◆ **Work instructions**:
Return only what lies between the first line of the entries and the line containing "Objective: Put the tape", both lines included.

Start of Records for the task

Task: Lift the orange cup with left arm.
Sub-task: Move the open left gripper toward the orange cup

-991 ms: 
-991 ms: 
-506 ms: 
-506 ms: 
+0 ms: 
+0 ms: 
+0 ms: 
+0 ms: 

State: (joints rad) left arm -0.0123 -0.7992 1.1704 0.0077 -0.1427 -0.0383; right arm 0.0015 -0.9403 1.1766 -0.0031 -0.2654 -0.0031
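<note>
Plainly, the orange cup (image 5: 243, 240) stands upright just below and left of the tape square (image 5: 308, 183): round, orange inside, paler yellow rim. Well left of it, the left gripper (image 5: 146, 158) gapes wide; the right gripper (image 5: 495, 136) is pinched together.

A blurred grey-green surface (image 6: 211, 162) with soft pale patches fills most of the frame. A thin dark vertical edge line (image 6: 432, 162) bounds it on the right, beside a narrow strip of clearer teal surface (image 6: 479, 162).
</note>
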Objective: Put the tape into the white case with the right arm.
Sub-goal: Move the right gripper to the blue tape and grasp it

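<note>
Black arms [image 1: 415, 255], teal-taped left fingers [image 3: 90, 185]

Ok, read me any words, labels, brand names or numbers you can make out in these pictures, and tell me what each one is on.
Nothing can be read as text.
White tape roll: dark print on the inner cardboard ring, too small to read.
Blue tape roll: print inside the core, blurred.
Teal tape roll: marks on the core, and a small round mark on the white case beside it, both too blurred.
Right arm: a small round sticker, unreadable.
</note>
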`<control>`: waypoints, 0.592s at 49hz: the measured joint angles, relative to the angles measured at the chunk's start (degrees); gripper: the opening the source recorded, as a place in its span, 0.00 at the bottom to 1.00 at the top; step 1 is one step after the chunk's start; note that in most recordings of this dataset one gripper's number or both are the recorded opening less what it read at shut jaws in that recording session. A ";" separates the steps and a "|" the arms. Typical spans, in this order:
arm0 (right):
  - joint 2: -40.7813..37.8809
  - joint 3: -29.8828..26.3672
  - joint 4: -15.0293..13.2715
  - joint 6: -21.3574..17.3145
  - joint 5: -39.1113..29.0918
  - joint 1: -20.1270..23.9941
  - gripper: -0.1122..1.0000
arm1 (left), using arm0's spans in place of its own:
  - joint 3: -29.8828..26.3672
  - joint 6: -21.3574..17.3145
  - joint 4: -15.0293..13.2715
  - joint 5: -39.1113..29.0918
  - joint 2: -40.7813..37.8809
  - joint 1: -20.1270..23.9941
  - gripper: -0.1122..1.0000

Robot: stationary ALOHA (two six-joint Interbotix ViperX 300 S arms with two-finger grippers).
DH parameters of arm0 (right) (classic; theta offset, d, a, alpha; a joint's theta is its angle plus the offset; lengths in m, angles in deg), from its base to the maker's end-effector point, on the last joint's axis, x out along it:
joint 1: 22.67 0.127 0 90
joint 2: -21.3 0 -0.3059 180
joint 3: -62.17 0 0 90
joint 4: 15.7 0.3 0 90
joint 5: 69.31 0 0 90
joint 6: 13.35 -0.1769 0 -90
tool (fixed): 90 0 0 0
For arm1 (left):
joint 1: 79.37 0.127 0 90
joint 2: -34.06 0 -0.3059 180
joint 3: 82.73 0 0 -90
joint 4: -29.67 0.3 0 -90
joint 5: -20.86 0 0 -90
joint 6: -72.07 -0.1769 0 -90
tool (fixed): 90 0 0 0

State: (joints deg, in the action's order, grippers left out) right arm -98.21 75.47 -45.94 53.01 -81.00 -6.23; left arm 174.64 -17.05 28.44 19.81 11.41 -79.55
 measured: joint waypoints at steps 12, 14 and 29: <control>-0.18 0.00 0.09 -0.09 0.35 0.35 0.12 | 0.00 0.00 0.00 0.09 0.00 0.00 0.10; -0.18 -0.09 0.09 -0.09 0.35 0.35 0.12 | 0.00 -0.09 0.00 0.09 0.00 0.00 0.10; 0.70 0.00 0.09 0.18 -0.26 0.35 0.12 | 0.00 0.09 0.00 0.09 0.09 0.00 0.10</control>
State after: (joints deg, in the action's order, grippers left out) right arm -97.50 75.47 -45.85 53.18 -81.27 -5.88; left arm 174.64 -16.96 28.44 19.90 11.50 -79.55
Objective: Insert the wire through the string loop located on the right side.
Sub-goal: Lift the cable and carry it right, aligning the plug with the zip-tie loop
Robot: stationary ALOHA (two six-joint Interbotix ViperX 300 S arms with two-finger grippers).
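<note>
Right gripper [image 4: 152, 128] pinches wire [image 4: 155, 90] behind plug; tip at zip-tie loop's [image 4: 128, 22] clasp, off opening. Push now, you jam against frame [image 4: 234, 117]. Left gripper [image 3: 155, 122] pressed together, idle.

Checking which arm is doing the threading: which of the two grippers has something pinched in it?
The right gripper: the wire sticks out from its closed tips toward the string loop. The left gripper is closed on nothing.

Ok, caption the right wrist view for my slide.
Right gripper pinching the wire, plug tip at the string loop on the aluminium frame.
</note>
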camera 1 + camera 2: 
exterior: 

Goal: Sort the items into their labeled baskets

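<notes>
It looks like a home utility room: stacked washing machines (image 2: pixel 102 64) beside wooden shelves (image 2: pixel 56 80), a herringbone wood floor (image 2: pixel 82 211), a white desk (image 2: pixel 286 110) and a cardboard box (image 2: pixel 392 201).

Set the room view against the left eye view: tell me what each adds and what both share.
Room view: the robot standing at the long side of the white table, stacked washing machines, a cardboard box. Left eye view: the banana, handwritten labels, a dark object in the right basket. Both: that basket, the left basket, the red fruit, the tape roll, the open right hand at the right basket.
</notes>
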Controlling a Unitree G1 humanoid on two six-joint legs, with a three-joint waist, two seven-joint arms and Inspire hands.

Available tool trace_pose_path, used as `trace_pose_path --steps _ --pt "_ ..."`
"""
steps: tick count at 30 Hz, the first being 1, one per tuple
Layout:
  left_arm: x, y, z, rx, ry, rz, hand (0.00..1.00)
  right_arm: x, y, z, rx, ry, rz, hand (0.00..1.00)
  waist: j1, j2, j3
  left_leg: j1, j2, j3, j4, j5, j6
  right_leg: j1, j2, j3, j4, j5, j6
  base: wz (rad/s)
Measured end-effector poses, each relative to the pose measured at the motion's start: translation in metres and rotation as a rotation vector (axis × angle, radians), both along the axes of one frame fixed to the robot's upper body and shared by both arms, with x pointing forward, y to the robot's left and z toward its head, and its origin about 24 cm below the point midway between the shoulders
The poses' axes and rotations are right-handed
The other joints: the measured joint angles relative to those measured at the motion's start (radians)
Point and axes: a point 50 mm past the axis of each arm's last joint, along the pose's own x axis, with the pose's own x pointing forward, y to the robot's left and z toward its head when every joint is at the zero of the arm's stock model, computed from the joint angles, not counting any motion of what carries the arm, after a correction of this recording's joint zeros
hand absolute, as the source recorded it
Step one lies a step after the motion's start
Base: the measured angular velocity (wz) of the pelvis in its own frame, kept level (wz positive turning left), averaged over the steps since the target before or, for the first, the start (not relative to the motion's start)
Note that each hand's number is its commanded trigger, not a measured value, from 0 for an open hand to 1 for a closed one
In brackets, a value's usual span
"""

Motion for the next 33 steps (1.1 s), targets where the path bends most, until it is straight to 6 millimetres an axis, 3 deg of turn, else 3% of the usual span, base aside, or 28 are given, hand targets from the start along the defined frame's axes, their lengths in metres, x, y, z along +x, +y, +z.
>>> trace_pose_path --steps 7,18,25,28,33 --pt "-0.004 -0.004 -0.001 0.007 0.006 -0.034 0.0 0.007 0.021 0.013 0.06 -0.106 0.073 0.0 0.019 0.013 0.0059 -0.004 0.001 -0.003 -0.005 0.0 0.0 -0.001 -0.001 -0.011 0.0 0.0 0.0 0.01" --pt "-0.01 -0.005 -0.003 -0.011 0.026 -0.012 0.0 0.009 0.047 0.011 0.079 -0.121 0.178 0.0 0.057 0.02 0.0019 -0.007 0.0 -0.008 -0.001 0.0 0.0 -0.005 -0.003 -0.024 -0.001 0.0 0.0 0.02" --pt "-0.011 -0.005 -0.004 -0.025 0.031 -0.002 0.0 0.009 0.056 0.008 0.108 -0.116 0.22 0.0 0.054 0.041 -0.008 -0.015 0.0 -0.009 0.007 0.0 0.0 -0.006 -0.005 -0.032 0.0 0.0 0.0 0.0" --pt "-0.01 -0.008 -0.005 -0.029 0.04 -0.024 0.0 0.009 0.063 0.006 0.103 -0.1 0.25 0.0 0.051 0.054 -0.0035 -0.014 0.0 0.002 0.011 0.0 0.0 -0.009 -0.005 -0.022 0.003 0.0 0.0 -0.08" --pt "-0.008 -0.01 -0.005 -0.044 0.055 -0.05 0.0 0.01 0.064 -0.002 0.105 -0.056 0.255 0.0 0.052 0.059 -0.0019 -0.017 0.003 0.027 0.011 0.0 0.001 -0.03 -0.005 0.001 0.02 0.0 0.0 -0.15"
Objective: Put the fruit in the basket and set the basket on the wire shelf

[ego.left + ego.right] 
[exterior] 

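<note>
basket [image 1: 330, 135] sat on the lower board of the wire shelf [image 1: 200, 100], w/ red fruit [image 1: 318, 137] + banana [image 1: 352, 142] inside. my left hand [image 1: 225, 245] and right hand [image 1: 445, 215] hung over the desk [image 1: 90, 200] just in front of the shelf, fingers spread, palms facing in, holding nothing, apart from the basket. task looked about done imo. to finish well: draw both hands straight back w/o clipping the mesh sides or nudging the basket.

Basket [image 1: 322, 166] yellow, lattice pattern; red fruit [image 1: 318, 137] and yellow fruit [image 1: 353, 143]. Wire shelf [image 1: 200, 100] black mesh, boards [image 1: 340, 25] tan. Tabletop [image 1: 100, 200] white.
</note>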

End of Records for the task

◆ **Written solution**:
Task: Lift the orange cup with left arm.
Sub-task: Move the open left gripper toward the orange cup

-991 ms: 
-991 ms: 
-506 ms: 
-506 ms: 
+0 ms: 
+0 ms: 
+0 ms: 
+0 ms: 

State: (joints rad) left arm -0.0123 -0.7992 1.1704 0.0077 -0.1427 -0.0383; right arm 0.0015 -0.9403 1.1766 -0.0031 -0.2654 -0.0031
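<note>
Plainly, the orange cup (image 5: 243, 240) stands upright just below and left of the tape square (image 5: 308, 183): round, orange inside, paler yellow rim. Well left of it, the left gripper (image 5: 146, 158) gapes wide; the right gripper (image 5: 495, 136) is pinched together.

A blurred grey-green surface (image 6: 211, 162) with soft pale patches fills most of the frame. A thin dark vertical edge line (image 6: 432, 162) bounds it on the right, beside a narrow strip of clearer teal surface (image 6: 479, 162).
</note>
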Objective: Put the tape into the white case with the right arm.

Nothing remains to be answered in this exercise.